What Thompson details instead, equally important, are three approaches to revising current intellectual property rules, especially when taxpayers’ money is involved in private-public partnerships: open consent, privatization benefit sharing, and in-kind reciprocity. These approaches over the past three decades have provided a suite of tools for forging better and more ethical or responsible science. Open consent is associated with those, like George Church’s Personal Genome Project, who argue that since privacy cannot be guaranteed on any web- or Internet-using system, it would be better for research to use educated volunteers, and to be open about possible implications for family and community. This approach, Thompson says, was uncomfortable for California entrepreneurs who wanted an “innovation model” that incentivized scientists, privatized intellectual property, and imposed few requirements of openness on companies, but who wanted altruism on the part of blood or tissue donors. Patient groups such as PXE (Pseudoxanthoma Elasticum), in contrast, use a model of raising money for research, with any patents filed becoming owned or partially owned by the patient group (not individual patients). Benefit sharing in different kinds of data banking (forensic, medical, etc.) has created a differentiated landscape for which general regulations are difficult to formulate. But Thompson thinks that what has been learned from all three approaches can lead to reciprocities that could support a new mode of good biotechnical sciences. Money, as she points out (without using the Trobriand Islanders’ terms that Bronislaw Malinowski and Marcel Mauss turned into basic sociological concepts) is a “gift that bites,” that can end relationships, while generalized exchange, done properly, can continue and strengthen socialities, access, and justice. In any case, she suggests, California policy makers came to understand that current informed-consent forms are no longer adequate. She also argues for more embedded approaches to policy making, requiring ethnographic observation of sites and occasions where donors, donated tissue, recipients, funders, and regulators interact and contest reciprocity, rather than just relying on ethicists, lawyers, and economists.

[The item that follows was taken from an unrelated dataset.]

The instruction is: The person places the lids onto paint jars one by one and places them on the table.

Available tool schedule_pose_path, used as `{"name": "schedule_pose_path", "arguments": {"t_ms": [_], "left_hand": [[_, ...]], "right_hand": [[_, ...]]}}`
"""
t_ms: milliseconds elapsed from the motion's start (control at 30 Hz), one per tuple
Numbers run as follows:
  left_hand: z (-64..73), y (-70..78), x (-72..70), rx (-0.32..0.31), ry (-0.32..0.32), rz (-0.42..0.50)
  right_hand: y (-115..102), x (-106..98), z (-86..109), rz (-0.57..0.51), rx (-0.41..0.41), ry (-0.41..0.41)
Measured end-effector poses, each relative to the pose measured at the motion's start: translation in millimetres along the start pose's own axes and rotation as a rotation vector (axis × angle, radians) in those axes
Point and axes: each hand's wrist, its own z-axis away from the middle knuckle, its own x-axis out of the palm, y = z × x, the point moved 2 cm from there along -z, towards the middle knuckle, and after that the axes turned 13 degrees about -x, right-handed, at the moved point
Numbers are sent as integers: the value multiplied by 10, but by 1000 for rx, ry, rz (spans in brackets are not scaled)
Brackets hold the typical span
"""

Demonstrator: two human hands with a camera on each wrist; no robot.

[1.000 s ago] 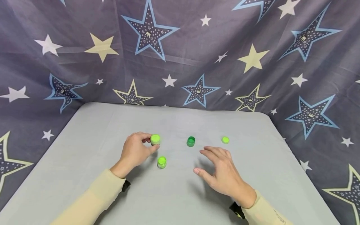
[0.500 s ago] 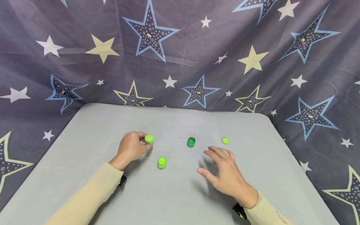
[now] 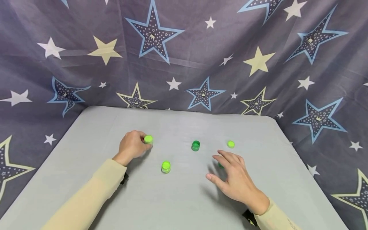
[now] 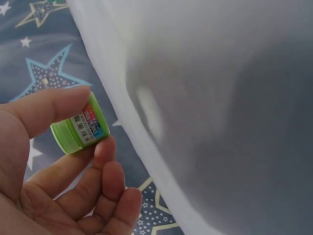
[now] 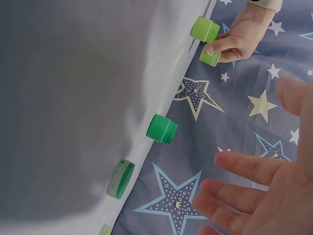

Like Ong, Thompson attends to affect but especially to “affective scripts,” “rehearsed on the web, so each player [donor, recipient, family members, etc.] can learn how to behave” (175). These thus operate differently than Ong’s concerns about “affective aggregates,” hailed by social categories with increasingly little direct relation to the diseases or population segments that clinicians and scientists target in practice.

Each book has something to teach, and they are helpful in tandem: one more concerned with imputed anxieties of a population being subjected to rapid social change, the other a better guide to the rapidly changing science trajectories and to a range of policy options for the ethical “relations of production,” distribution, circulation, and exchange.

Michael M. J. Fischer teaches at MIT and is the author of “Biopolis: Asian Science in the Global Circuitry,” “Anthropological STS in Asia,” and “A Tale of Two Genome Institutes: Qualitative Networks, Charismatic Voice, and R&D Strategies—Juxtaposing GIS Biopolis and BGI,” among other writings.

Note

1

BGI is now the official name of what was once the Beijing Genome Institute. On name changes and various meanings in Chinese, see Michael M. J. Fischer, “A Tale of Two Genome Institutes,” in the journal Science, Technology and Society (2017).